Prepare Ingredients
Chop kale, dice the shallot, and slice veggie sausages.
Sauté Aromatics
Heat olive oil in a large skillet over medium heat.
Sauté shallot until softened (about 3 minutes).
Add garlic and sun-dried tomatoes; cook until fragrant (1 minute).
Brown the Veggie Sausages
Add sausage slices; cook, stirring occasionally, until browned (5–7 minutes).
Add Beans & Seasonings
Stir in half the white beans, oregano, ground chilies (if using), nutritional yeast, salt, and pepper.
Cook for 2–3 minutes.
Create the Sauce
Pour in vegetable stock and balsamic vinegar.
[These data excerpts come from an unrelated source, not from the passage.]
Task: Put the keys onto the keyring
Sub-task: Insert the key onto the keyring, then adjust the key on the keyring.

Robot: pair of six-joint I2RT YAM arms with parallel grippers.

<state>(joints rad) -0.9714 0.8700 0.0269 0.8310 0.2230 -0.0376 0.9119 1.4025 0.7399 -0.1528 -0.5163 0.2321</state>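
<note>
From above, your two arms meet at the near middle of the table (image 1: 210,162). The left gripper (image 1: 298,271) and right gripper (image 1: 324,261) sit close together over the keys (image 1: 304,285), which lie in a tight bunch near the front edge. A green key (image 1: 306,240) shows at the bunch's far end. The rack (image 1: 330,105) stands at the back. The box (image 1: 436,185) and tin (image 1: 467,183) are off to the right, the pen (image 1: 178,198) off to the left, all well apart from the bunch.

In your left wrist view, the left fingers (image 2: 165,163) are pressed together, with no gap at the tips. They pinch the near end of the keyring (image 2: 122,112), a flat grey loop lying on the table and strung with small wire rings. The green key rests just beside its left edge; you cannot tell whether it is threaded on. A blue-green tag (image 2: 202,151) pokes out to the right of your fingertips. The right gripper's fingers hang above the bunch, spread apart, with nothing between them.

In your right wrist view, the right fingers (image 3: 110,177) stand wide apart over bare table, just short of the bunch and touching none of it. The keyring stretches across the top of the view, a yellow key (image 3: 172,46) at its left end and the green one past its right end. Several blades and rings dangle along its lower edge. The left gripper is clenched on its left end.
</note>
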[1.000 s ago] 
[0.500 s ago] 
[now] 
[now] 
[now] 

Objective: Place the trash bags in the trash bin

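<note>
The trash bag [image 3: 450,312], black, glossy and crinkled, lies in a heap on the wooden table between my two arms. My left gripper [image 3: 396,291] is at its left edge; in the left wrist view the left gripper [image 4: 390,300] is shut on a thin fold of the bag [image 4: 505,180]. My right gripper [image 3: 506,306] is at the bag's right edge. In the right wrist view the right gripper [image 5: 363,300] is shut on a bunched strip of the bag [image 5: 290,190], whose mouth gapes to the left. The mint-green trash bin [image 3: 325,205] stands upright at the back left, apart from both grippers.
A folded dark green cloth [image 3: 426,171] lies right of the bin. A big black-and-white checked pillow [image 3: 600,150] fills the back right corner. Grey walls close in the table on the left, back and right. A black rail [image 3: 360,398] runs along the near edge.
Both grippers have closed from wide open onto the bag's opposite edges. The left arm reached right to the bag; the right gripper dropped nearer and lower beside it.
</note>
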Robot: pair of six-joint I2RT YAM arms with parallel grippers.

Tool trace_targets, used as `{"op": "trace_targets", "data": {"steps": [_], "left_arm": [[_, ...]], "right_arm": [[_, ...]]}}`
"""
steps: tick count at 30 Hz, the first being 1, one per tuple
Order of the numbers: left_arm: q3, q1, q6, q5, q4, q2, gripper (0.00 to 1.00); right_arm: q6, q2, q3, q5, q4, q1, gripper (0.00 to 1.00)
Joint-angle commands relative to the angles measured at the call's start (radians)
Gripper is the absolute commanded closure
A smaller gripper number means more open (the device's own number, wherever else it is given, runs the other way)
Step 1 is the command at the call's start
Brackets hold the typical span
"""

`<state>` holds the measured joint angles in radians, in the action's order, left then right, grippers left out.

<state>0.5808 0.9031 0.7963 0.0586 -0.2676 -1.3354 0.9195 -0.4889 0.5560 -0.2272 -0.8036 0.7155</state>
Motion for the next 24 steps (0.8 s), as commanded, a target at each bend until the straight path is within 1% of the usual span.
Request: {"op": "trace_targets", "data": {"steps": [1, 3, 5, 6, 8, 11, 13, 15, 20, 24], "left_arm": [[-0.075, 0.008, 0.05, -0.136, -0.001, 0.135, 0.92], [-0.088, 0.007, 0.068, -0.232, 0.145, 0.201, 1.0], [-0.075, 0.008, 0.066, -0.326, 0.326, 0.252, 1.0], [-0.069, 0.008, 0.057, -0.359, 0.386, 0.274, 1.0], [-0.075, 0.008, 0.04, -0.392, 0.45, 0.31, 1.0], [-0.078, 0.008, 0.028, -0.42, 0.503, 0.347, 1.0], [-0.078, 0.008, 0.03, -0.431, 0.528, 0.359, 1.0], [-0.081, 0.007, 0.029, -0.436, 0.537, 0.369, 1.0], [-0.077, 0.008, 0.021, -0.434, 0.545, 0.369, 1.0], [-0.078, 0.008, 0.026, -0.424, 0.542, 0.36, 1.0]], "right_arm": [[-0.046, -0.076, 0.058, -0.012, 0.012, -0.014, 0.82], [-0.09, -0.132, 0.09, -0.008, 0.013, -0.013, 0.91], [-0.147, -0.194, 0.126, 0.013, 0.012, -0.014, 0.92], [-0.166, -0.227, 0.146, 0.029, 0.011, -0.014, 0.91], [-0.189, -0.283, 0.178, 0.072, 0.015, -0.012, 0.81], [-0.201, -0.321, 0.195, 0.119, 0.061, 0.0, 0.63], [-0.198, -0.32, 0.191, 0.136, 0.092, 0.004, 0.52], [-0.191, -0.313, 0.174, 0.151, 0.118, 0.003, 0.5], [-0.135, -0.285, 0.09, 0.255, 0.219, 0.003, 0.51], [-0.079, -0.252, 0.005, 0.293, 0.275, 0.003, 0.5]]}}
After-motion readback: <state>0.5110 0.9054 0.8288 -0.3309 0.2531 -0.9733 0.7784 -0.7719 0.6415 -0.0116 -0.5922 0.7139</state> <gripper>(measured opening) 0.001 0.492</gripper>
Scrape up browned bits from the skillet; simmer for 5 minutes.
Blend for Creaminess
Partially blend the mixture with an immersion blender for a creamy texture, leaving some beans whole.
Add Kale
Stir in kale in batches; cook until wilted (2–3 minutes).
Finish with Remaining Beans
Add reserved white beans; cook until heated through (2–3 minutes).
Adjust seasoning with salt, pepper, or balsamic vinegar.
Serve
Top with vegan parmesan and chili crisp (optional).
Pair with crusty bread or enjoy as is.